The proposed CSs that mimic the leaf homeostasis system can robustly maintain a stable skin-sensor interface by virtue of the homeostatic functionality. Specifically, the leaf-inspired convex sensor surface, which consists of two types of membrane layers, maintains conformal contact with uneven skin by the properties of adhesion, while exhibiting excellent flexibility and mechanical stability (fig. S4B). These properties are able to protect the interface stably despite physical stress such as exercise by dynamic real-world environments (Figs. 1E and 3, A to C; fig. S7; and movies S1 and S2).
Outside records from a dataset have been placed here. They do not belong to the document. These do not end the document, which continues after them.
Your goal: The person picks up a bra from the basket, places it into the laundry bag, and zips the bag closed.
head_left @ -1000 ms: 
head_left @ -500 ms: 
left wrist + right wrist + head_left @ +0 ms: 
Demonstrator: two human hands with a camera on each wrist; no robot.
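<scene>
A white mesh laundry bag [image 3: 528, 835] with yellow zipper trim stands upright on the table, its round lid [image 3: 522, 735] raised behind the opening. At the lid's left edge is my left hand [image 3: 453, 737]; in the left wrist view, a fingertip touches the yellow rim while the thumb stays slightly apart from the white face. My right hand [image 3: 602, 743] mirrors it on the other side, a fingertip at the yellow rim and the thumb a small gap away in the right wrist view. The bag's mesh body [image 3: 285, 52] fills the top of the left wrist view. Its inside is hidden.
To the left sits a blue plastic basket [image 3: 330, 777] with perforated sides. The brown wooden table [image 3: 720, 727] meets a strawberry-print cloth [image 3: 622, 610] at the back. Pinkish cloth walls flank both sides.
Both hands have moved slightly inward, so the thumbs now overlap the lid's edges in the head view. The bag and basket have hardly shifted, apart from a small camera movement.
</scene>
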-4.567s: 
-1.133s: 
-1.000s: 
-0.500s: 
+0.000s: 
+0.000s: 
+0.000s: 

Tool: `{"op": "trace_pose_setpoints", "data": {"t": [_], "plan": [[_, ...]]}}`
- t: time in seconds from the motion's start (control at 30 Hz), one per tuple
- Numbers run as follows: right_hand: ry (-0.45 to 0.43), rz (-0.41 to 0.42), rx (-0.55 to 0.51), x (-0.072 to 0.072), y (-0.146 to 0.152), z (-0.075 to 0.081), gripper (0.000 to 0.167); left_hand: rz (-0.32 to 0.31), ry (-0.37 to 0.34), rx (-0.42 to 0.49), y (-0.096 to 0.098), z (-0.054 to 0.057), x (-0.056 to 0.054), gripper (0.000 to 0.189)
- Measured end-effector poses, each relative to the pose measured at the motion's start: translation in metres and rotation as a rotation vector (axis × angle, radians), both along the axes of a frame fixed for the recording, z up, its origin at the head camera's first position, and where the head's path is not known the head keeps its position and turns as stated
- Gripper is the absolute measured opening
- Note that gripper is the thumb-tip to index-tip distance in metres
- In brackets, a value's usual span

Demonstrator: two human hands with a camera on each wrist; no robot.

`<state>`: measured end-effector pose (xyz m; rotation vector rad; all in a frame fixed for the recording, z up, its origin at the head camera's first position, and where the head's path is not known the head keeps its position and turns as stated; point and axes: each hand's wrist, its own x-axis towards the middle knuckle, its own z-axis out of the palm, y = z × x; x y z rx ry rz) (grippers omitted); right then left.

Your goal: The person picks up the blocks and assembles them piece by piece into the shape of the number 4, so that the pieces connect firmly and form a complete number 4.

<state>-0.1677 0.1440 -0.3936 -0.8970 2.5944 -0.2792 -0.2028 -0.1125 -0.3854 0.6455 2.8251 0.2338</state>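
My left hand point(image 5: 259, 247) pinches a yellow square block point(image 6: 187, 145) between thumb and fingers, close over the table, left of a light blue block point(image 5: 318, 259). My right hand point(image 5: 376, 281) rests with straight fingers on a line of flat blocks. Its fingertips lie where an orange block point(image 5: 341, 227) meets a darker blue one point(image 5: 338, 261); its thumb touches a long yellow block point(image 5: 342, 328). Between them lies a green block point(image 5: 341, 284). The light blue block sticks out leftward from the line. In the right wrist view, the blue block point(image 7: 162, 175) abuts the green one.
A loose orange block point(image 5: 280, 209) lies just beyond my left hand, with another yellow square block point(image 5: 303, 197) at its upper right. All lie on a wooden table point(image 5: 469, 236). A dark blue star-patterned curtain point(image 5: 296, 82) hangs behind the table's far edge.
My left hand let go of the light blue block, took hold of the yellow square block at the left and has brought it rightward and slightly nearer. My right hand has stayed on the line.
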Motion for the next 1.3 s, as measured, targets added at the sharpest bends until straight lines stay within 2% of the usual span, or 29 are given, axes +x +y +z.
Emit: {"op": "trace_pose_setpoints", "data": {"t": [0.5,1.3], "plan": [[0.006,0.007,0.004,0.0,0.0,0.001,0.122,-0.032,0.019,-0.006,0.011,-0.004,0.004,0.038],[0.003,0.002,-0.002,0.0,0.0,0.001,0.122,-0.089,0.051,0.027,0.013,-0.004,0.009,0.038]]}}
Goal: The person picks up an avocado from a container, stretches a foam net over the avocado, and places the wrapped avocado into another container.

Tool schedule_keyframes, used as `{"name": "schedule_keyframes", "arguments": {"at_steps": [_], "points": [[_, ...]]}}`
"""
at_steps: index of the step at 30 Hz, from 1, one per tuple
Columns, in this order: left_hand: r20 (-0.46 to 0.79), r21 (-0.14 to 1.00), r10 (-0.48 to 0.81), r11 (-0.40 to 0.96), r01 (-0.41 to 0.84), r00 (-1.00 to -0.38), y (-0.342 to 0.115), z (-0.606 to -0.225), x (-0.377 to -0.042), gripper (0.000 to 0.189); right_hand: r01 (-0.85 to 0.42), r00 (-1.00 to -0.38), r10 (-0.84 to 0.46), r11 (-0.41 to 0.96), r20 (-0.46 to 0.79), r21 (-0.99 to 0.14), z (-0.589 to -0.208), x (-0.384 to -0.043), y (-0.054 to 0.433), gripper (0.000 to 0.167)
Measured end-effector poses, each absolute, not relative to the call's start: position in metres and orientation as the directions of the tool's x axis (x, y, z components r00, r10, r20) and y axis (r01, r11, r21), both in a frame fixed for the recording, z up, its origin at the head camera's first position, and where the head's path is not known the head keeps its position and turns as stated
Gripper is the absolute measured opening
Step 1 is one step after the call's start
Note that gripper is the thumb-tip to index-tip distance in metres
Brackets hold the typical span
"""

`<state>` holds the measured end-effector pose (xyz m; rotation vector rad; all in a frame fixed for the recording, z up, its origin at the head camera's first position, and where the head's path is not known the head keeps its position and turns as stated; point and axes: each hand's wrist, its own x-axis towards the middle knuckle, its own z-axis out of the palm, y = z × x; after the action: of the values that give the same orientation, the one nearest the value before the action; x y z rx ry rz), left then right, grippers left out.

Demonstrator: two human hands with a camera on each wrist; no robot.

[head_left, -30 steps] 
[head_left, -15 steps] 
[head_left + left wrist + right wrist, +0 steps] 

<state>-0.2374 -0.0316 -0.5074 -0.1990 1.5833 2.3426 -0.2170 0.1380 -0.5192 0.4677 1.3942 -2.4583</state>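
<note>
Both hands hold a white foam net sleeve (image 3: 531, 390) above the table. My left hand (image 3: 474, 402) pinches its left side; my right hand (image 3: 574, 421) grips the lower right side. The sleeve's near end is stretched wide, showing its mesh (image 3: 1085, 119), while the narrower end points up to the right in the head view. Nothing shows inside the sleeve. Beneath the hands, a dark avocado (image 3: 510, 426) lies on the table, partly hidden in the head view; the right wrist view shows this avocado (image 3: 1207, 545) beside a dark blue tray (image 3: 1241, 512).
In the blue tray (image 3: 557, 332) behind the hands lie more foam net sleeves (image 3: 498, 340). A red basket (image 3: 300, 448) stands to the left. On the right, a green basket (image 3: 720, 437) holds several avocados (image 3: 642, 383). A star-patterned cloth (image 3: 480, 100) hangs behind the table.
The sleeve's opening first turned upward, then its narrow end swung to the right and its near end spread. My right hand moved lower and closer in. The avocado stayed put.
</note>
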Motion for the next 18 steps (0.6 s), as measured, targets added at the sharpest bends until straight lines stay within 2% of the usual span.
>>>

The core of the homeostatic conductive interface is sustainability such as leaf homeostasis. The CSs have the self-regulation function based on continuous diffusion between the skin and the sensor surface to maintain a stable conductive interface by itself for long term (Figs. 2, E and F, and 3, E and F). Moreover, the self-healing gate–based releasing function made the CSs possible to construct a highly sensitive electrical interface even on various skins of 52 individuals with dense hair layers (fig. S4, E to G, and table S1).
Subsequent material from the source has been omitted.